* **Work to complete**: Since only part of the material below is wanted, output exactly the lines from the one with "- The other" up to and including the one with "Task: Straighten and".

##########

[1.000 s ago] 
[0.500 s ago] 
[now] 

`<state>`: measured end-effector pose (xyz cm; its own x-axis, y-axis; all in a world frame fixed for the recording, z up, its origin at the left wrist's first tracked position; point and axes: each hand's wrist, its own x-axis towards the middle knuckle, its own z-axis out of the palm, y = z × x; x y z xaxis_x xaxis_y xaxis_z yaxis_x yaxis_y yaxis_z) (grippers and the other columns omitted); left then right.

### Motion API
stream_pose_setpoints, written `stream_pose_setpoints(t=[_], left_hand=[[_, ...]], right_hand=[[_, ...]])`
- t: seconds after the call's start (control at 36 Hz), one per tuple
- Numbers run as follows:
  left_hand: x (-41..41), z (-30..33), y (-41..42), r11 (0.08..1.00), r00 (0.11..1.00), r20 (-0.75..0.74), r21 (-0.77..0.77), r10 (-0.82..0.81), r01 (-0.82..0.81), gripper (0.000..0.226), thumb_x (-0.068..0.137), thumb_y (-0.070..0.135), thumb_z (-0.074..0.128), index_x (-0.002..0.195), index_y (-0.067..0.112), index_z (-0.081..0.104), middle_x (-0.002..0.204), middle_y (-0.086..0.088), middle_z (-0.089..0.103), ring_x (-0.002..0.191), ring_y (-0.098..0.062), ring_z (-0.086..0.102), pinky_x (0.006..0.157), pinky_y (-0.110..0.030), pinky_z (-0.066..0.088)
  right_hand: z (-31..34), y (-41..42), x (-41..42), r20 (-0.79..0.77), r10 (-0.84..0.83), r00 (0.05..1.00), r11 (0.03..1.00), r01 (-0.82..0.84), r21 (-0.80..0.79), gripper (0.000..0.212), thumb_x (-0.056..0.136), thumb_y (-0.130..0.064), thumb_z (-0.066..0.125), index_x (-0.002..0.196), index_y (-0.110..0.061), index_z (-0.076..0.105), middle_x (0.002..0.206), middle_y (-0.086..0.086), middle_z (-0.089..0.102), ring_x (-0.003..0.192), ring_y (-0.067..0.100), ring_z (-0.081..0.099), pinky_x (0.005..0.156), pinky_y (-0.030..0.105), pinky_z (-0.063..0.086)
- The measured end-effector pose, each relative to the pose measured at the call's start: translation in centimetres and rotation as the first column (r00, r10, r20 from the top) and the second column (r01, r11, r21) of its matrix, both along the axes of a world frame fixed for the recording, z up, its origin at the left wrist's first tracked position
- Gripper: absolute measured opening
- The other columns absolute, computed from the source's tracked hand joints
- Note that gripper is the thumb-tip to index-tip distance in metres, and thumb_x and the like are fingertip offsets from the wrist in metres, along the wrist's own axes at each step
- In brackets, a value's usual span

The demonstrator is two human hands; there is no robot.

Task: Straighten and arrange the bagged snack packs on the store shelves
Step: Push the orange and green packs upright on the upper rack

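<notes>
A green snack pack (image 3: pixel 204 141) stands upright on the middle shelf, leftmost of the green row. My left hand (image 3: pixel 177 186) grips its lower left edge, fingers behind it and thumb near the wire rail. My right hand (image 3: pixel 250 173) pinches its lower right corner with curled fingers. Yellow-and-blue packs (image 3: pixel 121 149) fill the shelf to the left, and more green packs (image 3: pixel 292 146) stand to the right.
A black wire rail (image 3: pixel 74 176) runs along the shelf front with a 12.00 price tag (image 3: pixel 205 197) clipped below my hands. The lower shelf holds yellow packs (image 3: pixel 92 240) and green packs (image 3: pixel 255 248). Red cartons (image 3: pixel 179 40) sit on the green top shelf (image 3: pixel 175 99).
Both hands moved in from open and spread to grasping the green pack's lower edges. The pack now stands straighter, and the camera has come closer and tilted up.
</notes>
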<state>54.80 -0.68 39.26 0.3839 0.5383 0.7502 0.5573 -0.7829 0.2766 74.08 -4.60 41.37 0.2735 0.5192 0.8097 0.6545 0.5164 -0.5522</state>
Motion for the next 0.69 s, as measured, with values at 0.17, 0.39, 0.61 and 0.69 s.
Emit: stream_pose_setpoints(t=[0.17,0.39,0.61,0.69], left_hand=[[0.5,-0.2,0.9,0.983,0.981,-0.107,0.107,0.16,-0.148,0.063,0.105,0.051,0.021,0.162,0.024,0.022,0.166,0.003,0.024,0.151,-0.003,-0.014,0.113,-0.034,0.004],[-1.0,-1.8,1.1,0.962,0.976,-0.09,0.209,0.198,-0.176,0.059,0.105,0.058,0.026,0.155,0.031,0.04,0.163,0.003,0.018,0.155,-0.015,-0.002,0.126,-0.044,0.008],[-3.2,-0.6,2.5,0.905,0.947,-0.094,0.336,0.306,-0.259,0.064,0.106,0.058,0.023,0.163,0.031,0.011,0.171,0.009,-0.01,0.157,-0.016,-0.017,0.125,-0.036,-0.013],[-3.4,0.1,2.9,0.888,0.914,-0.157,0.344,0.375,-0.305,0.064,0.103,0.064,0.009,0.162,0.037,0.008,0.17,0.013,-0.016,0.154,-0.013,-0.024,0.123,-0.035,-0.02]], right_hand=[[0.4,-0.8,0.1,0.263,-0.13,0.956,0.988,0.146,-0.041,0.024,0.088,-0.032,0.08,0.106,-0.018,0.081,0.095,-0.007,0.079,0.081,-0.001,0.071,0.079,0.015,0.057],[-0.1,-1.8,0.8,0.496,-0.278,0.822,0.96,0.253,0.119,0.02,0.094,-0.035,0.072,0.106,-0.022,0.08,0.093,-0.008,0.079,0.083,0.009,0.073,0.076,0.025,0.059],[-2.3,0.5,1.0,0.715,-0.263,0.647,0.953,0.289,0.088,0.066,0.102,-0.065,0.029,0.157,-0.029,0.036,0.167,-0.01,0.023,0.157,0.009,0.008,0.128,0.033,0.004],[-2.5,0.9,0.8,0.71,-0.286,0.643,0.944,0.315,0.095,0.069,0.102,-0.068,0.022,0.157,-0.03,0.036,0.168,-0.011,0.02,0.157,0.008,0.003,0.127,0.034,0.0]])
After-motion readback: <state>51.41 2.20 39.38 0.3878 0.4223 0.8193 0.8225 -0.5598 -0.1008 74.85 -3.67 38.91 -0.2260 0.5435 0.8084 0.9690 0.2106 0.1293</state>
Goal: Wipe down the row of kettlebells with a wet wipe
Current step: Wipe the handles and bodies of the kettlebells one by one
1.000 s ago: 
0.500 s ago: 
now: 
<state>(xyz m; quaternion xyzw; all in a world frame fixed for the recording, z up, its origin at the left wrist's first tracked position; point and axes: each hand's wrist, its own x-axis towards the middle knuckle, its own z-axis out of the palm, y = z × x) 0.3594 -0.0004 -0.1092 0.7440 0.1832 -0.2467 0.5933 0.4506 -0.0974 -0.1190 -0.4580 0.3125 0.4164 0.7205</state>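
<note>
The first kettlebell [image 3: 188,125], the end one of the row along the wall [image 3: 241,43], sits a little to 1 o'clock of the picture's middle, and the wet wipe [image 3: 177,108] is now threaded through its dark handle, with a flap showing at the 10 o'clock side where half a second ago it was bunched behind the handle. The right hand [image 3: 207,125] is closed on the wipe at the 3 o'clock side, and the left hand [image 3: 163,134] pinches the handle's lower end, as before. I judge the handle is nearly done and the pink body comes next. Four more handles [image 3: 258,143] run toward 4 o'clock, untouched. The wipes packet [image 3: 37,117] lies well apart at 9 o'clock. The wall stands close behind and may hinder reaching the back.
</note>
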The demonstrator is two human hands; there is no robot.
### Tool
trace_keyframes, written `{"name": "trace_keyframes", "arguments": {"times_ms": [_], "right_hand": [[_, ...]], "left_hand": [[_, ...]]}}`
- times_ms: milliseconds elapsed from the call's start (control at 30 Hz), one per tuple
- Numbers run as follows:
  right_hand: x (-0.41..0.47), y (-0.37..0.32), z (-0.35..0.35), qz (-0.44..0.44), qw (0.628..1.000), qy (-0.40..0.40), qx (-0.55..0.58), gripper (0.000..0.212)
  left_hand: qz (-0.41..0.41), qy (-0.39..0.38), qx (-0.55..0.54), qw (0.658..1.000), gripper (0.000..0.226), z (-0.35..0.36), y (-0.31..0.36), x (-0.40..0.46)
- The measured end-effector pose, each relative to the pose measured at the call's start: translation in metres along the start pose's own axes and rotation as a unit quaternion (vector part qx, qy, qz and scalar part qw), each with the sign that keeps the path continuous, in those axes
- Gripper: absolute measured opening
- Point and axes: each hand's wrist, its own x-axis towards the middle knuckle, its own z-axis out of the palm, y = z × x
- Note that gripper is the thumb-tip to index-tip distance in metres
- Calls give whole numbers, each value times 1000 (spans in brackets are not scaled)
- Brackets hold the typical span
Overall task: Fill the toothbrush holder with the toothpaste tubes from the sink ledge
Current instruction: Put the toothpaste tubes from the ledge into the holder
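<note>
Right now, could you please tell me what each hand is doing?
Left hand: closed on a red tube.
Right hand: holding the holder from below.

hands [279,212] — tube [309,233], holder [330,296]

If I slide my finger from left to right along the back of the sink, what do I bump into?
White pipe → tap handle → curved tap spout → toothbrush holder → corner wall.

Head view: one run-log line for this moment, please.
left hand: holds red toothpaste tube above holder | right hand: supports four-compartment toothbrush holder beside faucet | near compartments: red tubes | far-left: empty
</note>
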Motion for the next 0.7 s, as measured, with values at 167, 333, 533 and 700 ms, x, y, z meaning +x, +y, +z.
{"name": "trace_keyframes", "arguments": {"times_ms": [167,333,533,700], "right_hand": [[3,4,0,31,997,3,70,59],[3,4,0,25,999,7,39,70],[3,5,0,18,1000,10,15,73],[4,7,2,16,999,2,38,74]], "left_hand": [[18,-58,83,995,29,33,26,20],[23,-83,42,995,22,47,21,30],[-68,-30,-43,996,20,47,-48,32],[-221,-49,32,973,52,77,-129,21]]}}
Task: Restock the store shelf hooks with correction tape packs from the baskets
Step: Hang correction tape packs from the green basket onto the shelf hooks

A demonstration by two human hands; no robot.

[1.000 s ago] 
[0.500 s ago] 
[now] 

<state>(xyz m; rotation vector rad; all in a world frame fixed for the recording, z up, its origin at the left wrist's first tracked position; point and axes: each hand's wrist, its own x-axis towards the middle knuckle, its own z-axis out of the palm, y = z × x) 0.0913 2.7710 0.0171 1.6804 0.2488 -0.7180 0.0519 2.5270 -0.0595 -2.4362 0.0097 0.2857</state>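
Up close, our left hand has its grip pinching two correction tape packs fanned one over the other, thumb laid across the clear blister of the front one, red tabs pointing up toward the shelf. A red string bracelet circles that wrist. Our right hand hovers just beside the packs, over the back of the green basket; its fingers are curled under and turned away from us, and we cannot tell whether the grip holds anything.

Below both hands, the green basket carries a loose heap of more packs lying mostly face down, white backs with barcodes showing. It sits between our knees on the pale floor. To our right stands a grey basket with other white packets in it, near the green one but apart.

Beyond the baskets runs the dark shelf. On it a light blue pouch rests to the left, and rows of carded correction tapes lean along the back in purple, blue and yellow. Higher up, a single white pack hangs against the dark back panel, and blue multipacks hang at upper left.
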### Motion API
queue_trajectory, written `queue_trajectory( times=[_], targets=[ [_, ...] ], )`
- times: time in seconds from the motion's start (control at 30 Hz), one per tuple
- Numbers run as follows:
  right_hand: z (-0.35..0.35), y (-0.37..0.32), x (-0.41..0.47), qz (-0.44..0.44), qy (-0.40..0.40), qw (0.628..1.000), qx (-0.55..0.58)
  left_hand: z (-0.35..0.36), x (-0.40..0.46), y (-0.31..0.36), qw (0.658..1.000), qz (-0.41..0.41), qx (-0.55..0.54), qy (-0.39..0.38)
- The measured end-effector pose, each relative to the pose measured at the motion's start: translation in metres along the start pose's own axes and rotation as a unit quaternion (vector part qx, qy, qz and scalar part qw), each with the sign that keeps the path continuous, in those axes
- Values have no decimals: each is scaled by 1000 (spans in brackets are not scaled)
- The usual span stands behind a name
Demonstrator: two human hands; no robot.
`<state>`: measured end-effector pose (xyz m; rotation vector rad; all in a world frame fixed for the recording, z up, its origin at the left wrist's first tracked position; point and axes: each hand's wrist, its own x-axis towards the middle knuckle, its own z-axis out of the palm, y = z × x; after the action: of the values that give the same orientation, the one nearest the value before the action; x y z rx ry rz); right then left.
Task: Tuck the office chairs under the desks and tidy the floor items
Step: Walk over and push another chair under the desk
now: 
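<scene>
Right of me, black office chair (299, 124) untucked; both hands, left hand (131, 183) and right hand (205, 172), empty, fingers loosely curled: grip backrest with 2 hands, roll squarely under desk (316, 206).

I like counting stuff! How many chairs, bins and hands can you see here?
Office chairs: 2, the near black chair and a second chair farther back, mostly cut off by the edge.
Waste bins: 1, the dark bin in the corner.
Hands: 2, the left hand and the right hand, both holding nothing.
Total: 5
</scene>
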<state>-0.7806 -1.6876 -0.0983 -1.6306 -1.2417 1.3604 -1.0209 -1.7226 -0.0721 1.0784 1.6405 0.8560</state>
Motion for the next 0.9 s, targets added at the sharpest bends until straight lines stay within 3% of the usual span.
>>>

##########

* **Response**:
- The other columns absolute, computed from the source's tracked hand joints
- Note that gripper is the thumb-tip to index-tip distance in metres, and thumb_x and the like are fingertip offsets from the wrist in metres, along the wrist's own axes at each step
- In brackets, a value's usual span

The demonstrator is two human hands; there is no robot.

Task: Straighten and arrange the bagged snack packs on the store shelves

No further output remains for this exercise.